The Rajapakse legacy has not been overlooked in making generous contributions. So naturally, Rs. 260,750 had been spent on pirikara (offerings to monks) alone who attended the D. A. Rajapakse commemoration ceremony.

Further, yet another rich Buddhist place of worship, Kelaniya Raja Maha Viharaya also received Rs. 1,000,000.

AAA trade union sources confirmed that the institution has donated 20 bicycles to the Sri Lanka Air Force (SLAF) at the cost of Rs. 150,000. "We have no problem if places like the SLAF or a deserving organisation like the Lionel Ranwala Foundation is supported by the institution.

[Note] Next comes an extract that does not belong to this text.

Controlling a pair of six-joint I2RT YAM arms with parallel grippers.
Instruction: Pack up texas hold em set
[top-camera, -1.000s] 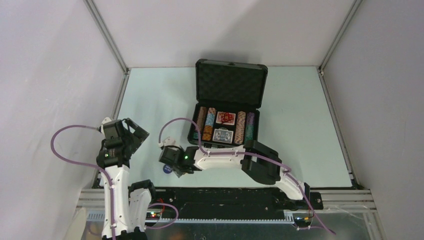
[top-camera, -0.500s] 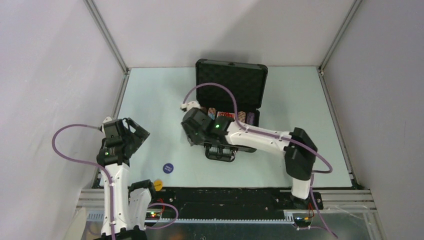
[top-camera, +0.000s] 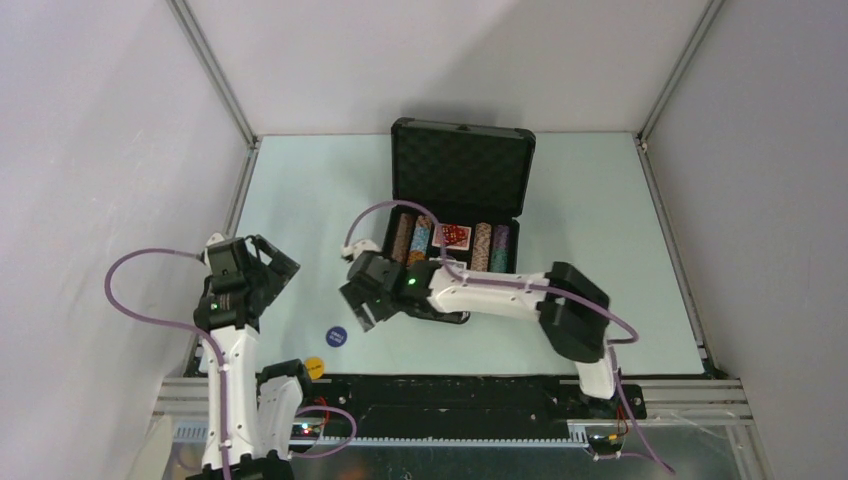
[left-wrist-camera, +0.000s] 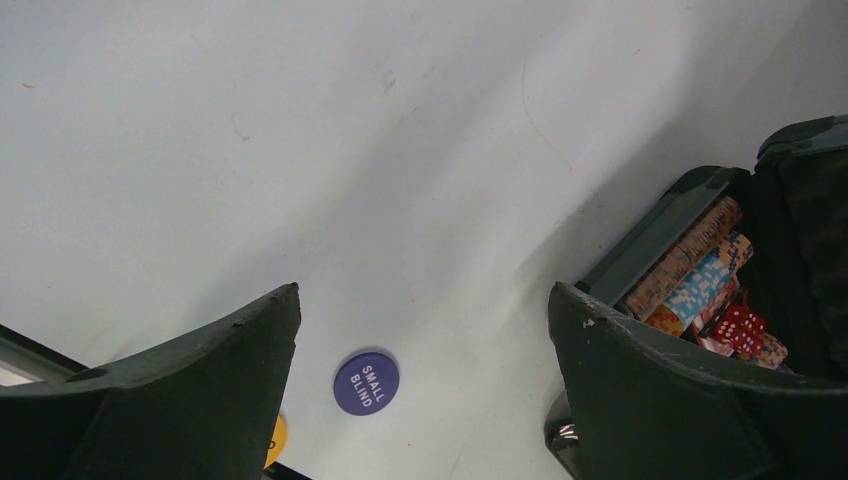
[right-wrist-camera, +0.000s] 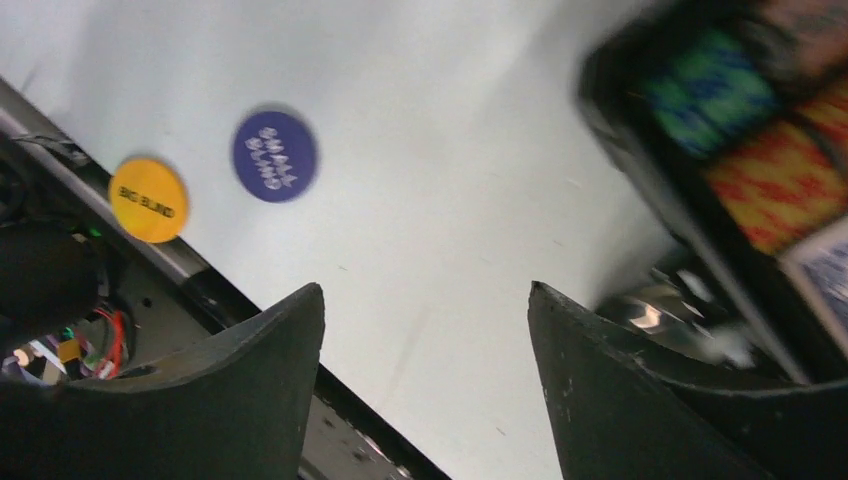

But these populist decisions are taken by a management that simply refuses to heed our request and reward employees as we turn 25 years old as an institution. That's what we protest against," union leaders claimed.

Interesting expenses

As alleged, the organisation has donated a million rupees to the Lionel Ranwala Foundation for their various programmes. 

Some interesting expenses have been incurred as well, such as the purchase of 10 chain saws for the SLAF to cut down trees and clear areas. The total cost for ten chain saws was Rs. Rs. 630,000 with each costing Rs. 63,000.

In the meantime, the AAA has provided Rs. 835,000 to create a security post for the Katunayake Police Station. "That's a lot of money. And why the AAA has to spend money on the Katunayake police station defies any logic," claim unionists.

Among the other expenses are a donation of Rs. 538,500 made to the Negombo Hospital Rs.1, 538,500 and expenditure amounting to Rs.  7,429,000 for the SLAF to purchase 20 motor bicycles.

"The misadministration takes willful decisions which will not bring a penny to the institution. Denying workers the few things they ask for, the administrators have spent over Rs. 7 million to purchase motor bicycles for the SLAF," they added.